■ **The problem**: Give the data again exactly, stopping after the "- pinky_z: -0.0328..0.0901" line.

■ **Collected material**:
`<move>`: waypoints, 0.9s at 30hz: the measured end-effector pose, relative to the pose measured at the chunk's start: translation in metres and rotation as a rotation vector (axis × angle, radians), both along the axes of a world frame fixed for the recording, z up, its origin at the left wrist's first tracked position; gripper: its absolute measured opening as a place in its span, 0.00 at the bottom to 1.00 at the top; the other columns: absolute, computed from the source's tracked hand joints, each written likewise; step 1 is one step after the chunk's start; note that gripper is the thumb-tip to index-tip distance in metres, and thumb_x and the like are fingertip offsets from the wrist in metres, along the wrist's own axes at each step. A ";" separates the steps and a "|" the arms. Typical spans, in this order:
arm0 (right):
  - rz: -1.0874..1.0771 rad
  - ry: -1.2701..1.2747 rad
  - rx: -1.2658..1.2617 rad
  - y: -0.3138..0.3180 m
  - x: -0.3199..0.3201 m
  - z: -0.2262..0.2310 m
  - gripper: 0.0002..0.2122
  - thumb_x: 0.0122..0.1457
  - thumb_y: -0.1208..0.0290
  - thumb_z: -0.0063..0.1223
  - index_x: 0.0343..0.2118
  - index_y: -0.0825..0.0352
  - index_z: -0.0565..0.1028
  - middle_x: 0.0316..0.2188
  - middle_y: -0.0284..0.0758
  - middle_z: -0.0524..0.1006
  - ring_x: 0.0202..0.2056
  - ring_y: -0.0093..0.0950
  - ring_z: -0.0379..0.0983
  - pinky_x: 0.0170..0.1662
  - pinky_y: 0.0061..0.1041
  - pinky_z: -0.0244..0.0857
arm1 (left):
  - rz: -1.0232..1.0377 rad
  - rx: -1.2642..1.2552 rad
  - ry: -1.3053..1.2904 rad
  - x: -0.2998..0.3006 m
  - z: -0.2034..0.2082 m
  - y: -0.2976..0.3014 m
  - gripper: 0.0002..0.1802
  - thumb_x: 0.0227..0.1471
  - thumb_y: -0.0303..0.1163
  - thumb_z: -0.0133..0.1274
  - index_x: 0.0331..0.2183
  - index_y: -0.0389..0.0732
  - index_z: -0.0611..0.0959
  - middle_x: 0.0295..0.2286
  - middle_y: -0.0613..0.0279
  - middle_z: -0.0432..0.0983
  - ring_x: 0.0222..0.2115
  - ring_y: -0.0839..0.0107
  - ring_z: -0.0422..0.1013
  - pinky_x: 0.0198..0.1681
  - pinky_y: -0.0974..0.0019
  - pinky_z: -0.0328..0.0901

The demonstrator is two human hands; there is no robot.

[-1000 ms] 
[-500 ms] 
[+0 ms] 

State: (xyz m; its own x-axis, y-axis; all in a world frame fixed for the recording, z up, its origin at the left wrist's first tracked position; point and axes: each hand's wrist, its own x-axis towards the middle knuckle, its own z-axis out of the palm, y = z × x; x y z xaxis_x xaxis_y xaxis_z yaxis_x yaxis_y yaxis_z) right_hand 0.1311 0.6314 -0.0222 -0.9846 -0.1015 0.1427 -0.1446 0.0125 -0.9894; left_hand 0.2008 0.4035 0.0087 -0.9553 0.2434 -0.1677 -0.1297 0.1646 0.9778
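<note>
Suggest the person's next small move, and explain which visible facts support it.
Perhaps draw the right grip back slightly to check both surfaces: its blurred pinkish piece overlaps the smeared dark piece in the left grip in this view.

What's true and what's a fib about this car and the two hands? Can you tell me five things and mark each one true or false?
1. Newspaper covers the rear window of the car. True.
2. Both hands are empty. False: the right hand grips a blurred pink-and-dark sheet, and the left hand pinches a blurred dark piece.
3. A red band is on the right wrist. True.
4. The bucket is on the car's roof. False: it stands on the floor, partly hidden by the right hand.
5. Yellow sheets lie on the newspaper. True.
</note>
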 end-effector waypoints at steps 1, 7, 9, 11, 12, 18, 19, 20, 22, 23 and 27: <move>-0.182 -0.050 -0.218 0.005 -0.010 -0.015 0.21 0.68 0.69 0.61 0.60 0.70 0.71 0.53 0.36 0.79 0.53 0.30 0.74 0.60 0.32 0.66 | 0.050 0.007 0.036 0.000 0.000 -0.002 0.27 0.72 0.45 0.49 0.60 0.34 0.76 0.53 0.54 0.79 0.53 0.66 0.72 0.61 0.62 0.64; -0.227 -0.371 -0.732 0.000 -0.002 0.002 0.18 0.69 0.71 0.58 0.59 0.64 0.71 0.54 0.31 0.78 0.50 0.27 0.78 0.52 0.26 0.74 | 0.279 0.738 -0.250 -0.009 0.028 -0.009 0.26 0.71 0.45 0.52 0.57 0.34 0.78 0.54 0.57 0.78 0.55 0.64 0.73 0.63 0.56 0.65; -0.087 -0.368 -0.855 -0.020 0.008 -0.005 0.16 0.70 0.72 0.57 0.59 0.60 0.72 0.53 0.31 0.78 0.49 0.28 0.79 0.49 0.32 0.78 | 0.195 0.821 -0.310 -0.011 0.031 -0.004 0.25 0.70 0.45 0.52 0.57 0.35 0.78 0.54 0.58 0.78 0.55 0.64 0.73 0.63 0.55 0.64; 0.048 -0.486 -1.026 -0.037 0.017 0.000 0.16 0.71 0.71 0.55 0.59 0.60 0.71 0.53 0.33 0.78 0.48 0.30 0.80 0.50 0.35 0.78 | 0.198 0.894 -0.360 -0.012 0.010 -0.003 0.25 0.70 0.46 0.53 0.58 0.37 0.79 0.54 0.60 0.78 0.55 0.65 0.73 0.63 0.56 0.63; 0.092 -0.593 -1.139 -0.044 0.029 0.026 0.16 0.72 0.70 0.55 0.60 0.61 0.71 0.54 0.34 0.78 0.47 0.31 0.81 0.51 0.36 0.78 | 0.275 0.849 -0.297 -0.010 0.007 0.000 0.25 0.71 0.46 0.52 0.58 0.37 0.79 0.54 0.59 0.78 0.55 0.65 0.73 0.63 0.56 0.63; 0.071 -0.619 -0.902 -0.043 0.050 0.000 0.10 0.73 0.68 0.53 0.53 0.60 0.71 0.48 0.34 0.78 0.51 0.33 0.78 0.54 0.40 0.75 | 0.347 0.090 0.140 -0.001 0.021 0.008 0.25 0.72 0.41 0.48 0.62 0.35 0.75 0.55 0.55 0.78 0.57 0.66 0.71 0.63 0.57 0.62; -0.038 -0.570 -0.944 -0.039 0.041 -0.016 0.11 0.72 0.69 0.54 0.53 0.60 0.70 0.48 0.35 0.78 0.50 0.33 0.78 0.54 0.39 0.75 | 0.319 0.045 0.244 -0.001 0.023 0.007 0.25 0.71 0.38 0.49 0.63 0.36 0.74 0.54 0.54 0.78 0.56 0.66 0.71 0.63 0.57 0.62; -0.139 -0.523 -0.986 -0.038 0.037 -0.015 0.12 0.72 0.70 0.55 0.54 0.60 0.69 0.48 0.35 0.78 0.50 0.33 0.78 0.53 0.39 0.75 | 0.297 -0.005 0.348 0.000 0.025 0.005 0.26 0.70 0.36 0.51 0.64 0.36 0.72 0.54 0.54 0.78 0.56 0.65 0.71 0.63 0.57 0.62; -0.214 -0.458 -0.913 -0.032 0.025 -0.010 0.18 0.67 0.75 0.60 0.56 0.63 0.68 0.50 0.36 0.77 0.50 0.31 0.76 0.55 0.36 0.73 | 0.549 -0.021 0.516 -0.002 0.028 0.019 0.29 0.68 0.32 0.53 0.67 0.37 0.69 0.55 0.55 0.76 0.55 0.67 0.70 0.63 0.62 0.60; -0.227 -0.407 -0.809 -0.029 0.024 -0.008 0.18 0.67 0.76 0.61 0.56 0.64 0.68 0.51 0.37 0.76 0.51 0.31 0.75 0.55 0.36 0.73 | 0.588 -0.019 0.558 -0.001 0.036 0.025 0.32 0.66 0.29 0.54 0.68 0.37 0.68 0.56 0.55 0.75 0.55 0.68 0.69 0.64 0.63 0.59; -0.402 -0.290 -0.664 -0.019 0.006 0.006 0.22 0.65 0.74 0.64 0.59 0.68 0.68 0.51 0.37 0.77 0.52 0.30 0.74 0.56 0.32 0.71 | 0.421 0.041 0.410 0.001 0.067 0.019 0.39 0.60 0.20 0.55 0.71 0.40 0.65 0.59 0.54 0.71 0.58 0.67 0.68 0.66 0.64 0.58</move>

■ **Task output**:
`<move>`: waypoints, 0.9s at 30hz: the measured end-effector pose, relative to the pose measured at the chunk's start: translation in metres and rotation as a rotation vector (axis × angle, radians), both along the axes of a world frame fixed for the recording, z up, its origin at the left wrist's first tracked position; gripper: its absolute measured opening as a place in its span, 0.00 at the bottom to 1.00 at the top; the other columns: absolute, computed from the source's tracked hand joints, each written likewise; step 1 is one step after the chunk's start; note that gripper is the thumb-tip to index-tip distance in metres, and thumb_x and the like are fingertip offsets from the wrist in metres, along the wrist's own axes at each step. A ";" separates the steps and a "|" the arms. Typical spans, in this order:
arm0 (right):
  - rz: -1.0874..1.0771 rad
  - ry: -1.2701..1.2747 rad
  - rx: -1.2658..1.2617 rad
  - y: -0.3138..0.3180 m
  - x: -0.3199..0.3201 m
  - z: -0.2262..0.2310 m
  - gripper: 0.0002..0.2122
  - thumb_x: 0.0122..0.1457
  - thumb_y: -0.1208..0.0290
  - thumb_z: -0.0063..0.1223
  - index_x: 0.0343..0.2118
  - index_y: -0.0825..0.0352
  - index_z: -0.0565..0.1028
  - middle_x: 0.0316..0.2188
  - middle_y: -0.0284..0.0758
  - middle_z: -0.0524..0.1006
  - ring_x: 0.0202..0.2056
  - ring_y: -0.0093..0.0950
  - ring_z: -0.0379..0.0983
  - pinky_x: 0.0170..0.1662
  - pinky_y: 0.0061..0.1041
  - pinky_z: -0.0244..0.0857
arm1 (left):
  - rz: -1.0232..1.0377 rad
  - rx: -1.2642..1.2552 rad
  - ry: -1.3053..1.2904 rad
  - x: -0.2998..0.3006 m
  - z: -0.2034..0.2082 m
  - y: -0.2976..0.3014 m
  - gripper: 0.0002..0.1802
  - thumb_x: 0.0227..0.1471
  - thumb_y: -0.0303..0.1163
  - thumb_z: -0.0133..0.1274
  - index_x: 0.0331..0.2183
  - index_y: -0.0389..0.0732
  - index_z: -0.0611..0.0959
  - middle_x: 0.0295..0.2286
  - middle_y: -0.0613..0.0279
  - middle_z: -0.0432..0.0983
  - ring_x: 0.0222..0.2115
  - ring_y: -0.0839..0.0107
  - ring_z: -0.0422..0.1013
  - pinky_x: 0.0198..0.1681
  - pinky_y: -0.0974..0.0019
  - pinky_z: -0.0328..0.0901

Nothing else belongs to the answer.